Donna CarrickAs someone who was born and raised in a northern climate, I admit to feeling the not-so-occasional pull toward far-off beaches, where the sun shines daily and music is part of the air one breathes.

We tourists tend to forget that the warmth, the gilded sunsets and salt air, the beauty we are drawn to in some exotic locales (both real and fictional) is mere surface imagery. Behind the brochures, there lurks another story–the true story of people living, working and studying, often in poverty, facing religious persecution, oppression and exploitation.

But how do we, as authors, manage to obtain a rare glimpse behind those laminated brochures?

How do we lift the ‘silk veil’, wander the dusty streets of our literary settings and really get to know our characters?

This was the challenge I faced in writing both The First Excellence ~ Fa-ling’s Map and Gold And Fishes.

In Gold And Fishes, I needed to do justice to the hundreds of thousands of people killed and displaced by the Boxing Day tsunami disaster of 2004. It wouldn’t have been acceptable to me to slap together a fictional story that failed to account for the very real suffering we were witnessing.

The daily reports of loss, the initial confusion, the sheer devastation as the death-count soared–I was moved to tell this story in the only way I could, through the art of the novel.

Gold And Fishes was my first headlong-dive into the world of research. For almost six months, before I even began the writing process, I combed every on-line newspaper I could for relevent stories regarding the event. I owe a tremendous debt of gratitude to The Jakarta Post, BBC On-Line and China View, not to mention our own Globe And Mail, to name but a few.

The First Excellence presented a challenge of a more personal nature.
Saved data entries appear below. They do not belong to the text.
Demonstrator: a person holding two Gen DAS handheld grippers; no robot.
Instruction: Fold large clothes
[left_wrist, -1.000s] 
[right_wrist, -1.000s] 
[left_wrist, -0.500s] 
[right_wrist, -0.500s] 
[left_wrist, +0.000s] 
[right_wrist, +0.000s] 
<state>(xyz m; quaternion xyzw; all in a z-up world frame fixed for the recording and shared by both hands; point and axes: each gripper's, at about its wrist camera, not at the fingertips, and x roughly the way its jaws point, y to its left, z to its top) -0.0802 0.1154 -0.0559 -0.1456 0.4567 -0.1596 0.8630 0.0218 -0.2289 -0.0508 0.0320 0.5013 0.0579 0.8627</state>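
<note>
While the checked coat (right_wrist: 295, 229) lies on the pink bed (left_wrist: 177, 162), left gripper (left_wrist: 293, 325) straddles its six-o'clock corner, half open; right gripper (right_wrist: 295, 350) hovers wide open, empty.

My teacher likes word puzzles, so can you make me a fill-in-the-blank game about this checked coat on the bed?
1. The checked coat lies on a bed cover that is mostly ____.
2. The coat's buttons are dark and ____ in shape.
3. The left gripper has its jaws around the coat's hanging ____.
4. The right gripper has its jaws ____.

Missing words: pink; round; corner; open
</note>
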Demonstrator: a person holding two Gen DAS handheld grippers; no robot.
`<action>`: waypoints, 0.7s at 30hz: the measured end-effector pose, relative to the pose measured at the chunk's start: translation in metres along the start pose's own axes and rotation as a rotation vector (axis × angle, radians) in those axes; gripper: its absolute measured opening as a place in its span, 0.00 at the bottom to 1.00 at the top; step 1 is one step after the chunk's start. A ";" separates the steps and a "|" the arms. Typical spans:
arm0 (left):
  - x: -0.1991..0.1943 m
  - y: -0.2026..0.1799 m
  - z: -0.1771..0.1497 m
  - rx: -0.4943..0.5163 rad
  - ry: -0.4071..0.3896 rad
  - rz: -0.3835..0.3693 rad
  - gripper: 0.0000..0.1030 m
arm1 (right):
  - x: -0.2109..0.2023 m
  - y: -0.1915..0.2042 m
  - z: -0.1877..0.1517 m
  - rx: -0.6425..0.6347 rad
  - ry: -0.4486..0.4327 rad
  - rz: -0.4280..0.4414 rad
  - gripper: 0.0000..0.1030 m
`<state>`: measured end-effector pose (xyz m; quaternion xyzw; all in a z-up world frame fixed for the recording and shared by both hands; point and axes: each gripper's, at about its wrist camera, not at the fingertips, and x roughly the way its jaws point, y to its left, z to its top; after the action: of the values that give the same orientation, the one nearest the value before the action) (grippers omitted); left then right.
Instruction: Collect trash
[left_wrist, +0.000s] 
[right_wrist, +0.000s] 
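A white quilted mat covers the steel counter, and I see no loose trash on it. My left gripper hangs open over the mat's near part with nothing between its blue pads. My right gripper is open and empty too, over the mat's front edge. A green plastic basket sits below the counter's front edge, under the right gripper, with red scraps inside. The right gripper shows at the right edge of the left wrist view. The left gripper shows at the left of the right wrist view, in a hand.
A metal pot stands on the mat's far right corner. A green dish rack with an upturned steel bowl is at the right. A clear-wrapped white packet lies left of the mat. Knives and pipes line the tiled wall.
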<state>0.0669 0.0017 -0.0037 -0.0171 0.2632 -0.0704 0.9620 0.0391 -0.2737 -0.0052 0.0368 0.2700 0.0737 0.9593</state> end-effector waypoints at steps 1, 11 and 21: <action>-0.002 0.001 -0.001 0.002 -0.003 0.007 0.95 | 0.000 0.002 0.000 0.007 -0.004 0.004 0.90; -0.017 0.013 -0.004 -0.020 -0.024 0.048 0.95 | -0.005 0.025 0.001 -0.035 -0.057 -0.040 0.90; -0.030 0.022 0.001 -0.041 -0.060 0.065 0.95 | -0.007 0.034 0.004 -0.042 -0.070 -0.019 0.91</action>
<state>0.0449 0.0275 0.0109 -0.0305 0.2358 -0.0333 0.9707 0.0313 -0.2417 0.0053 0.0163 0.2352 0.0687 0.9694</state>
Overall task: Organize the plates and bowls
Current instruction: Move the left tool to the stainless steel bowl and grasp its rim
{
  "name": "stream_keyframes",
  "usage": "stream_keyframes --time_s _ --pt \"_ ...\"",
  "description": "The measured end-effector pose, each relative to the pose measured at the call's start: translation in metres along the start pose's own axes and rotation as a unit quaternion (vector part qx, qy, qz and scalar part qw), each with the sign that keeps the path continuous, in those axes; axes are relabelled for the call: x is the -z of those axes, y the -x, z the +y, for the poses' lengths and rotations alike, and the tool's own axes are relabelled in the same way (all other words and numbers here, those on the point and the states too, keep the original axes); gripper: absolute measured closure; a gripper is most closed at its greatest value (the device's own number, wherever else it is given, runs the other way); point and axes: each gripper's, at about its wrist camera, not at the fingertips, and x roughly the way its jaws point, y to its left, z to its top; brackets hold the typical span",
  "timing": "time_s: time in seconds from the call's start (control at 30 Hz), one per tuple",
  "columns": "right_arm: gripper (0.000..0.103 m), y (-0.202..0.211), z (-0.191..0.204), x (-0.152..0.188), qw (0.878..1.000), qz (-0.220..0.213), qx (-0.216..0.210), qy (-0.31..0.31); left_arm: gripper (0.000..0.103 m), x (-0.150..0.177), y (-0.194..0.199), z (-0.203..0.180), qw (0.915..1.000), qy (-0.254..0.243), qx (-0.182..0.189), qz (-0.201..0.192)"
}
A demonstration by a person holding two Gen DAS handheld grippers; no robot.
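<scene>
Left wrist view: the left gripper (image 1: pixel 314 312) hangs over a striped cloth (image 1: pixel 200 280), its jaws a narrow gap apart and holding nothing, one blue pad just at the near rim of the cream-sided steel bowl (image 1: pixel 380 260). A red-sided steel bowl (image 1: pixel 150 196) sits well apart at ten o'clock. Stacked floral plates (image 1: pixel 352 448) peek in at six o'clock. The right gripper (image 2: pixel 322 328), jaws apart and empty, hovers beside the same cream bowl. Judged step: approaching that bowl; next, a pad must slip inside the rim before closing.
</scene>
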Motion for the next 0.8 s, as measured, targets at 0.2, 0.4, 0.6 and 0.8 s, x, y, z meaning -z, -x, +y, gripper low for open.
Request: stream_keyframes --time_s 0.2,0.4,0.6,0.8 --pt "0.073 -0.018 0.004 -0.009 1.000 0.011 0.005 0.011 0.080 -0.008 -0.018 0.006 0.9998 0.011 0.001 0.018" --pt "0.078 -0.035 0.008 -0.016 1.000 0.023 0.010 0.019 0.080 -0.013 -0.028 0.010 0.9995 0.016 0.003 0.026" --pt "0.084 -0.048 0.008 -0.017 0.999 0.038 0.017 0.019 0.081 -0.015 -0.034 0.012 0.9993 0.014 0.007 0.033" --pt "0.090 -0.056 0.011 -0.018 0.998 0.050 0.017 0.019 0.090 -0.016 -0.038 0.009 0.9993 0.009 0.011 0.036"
Not only did I wish to explore both the ancient traditions as well as modern life within Mainland China, but I was also driven to imagine this golden country through the eyes of one of its own “lost daughters”.

My character, Li Fa-ling, was abandoned at the age of four, along with her infant sister Fa-dao. After suffering several years of sexual abuse in a Guilin orphanage, she and Fa-dao were adopted by a Canadian couple and raised in Toronto, Canada.

As a young adult, Fa-ling returns to the land of her birth, seeking the self-awareness that can come only from knowledge of one’s roots.

But what does she discover?

Therein lies the story–the true nature of a rising nation, which even today carries the burden of dark tradition. Tremendous pride, glittering heritage, and yet human exploitation on a level most of us would rather not imagine.

One of the many stories my research revealed concerned a teenager who had been imprisoned in a Chinese jail without legal counsel, without trial, without access to any members of her family, for over three years.

Her crime?

She posted on-line in a public chat forum that she believed her relative had died of SARS. Her doctor denied it, but she believed her relative, previously healthy, had shown all the symptoms of Sudden Acute Respiratory Syndrome during the rapid decline that led to her death.

China’s infamous Great Firewall picked up the girl’s post. She was subsequently arrested and held for three years in one of that country’s notoriously hellish jails, until growing International pressure led to her eventual release.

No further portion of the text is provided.